Hi Bas,

On 4/28/26 09:27, Bas Westerbaan wrote:

> > A corollary is that we're only as secure as the weakest variant that the
> > server advertises while maintaining standards compliance.
>
> No, you misunderstand how TLS works.

That is possible.

I am not saying that a client can be made, absent an active attacker or implementation bug, to negotiate an algorithm it did not offer or that its policy rejects. My understanding of TLS 1.3 is that the client advertises acceptable parameters, including signature algorithms, supported groups/key shares, and cipher suites; the server selects from the compatible overlap; and if the server cannot select an acceptable set of parameters, the handshake fails closed.

For certificates specifically, my understanding is that the server controls which certificate chain or chains it is able and willing to serve, subject to CA issuance and client validation policy. The client can validate or reject what is offered, but it cannot complete a connection using a certificate chain or handshake signature that the server does not provide. If there is no acceptable overlap among the client's policy, the server's available certificate chains, and the server's handshake-signature capabilities, the connection fails closed.

So when I said "weakest variant that the server advertises" my phrasing was probably too imprecise or too lengthy. The point I intended was this: the practical security floor is shaped by the weakest conforming/acceptable variant that implementations are expected to support and that peers can actually negotiate. That floor is not set by verifier policy alone; it is also shaped by the standard's baseline requirements, server implementation and configuration, CA issuance, and client implementation and policy.

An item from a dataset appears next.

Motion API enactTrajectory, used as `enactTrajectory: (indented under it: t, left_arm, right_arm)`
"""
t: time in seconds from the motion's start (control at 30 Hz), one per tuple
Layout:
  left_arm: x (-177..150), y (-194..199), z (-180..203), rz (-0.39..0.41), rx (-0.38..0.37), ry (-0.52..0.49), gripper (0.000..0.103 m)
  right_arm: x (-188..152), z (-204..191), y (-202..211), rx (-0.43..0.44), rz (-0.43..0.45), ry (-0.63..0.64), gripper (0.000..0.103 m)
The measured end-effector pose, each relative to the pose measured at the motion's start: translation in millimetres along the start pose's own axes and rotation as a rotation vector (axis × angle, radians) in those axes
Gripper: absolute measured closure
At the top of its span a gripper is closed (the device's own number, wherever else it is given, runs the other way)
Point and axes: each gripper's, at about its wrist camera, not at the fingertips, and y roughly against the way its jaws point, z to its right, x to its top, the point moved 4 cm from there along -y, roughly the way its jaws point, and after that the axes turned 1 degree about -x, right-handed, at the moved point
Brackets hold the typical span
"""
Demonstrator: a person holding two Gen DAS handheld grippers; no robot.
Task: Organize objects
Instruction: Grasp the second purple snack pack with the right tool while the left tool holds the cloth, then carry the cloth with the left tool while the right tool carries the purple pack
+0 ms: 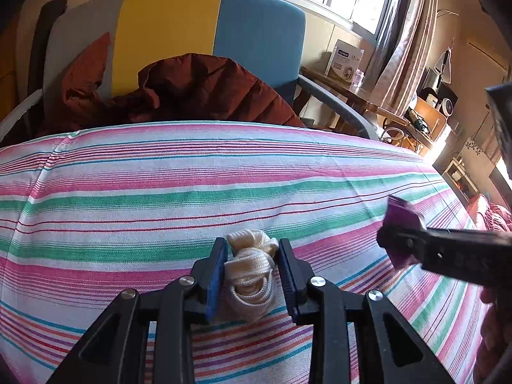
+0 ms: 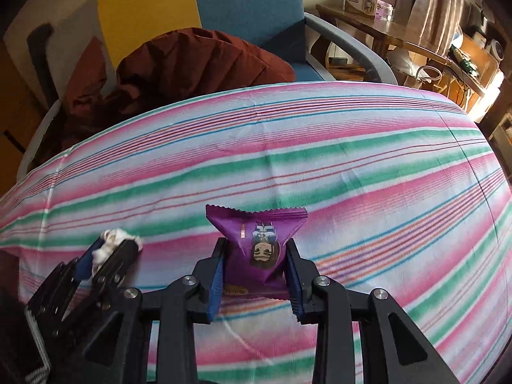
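My left gripper (image 1: 252, 249) is shut on a bundle of cream-white cord (image 1: 251, 275), held just above the striped cloth (image 1: 160, 192). In the right wrist view that same left gripper (image 2: 116, 243) shows at the lower left with the cord (image 2: 112, 240) between its blue pads. My right gripper (image 2: 256, 248) is shut on a purple snack packet (image 2: 256, 243) with a cartoon face printed on it, its pads pressing both sides. From the left wrist view the right gripper (image 1: 400, 240) comes in from the right edge, the purple packet (image 1: 403, 217) in its tips.
A pink, green and white striped cloth (image 2: 320, 160) covers the whole work surface. Behind it stands a chair (image 1: 256, 32) with yellow and blue panels and a dark red jacket (image 1: 192, 89) on the seat. A wooden desk (image 1: 368, 96) with a white box (image 1: 347, 60) stands at the right.
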Motion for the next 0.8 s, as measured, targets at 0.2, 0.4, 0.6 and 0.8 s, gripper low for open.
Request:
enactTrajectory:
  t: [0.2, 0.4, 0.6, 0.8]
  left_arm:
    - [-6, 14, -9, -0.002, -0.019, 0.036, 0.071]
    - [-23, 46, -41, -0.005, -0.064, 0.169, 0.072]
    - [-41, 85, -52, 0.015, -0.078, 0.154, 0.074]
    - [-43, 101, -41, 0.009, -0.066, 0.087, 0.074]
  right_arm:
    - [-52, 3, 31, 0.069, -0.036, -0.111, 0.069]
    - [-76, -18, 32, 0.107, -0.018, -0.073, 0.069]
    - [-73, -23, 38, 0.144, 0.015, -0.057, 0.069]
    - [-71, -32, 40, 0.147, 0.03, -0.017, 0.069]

If that is still wrong, I would appreciate a pointer to the specific RFC section that shows the model you have in mind.

> You write long e-mails, Jake.

That is a fair criticism. Part of the length of emails reflects the IETF process putting a lot of burden on commenters without a systematic issue-resolution format. Part of it reflects the absence of an agreed baseline security metric for these primitives. Part of it is also on me.

Thank you for reading and engaging. I know responding to criticism is time-consuming and often thankless.

> I think I addressed all relevant points to this WGLC.

I do not think the draft currently addresses the security-section point I am raising: why a non-hybrid PQ signature is an acceptable authentication baseline when hybrid/PQ-T constructions are the more cautious baseline for key establishment and signatures. It is my understanding that you generally agree and yet this agreement is not reflected in the draft.

The addition of the composites draft seems like a good start but it doesn't cover everything discussed. Could you point me to the text or pending change that addresses that distinction? If there is no such text, I think this remains an unresolved WGLC issue. This document could easily become a de facto transition document and that would lead to a less secure baseline for TLS. A warning that it MUST not become a de facto transition document is probably a good idea for building towards consensus.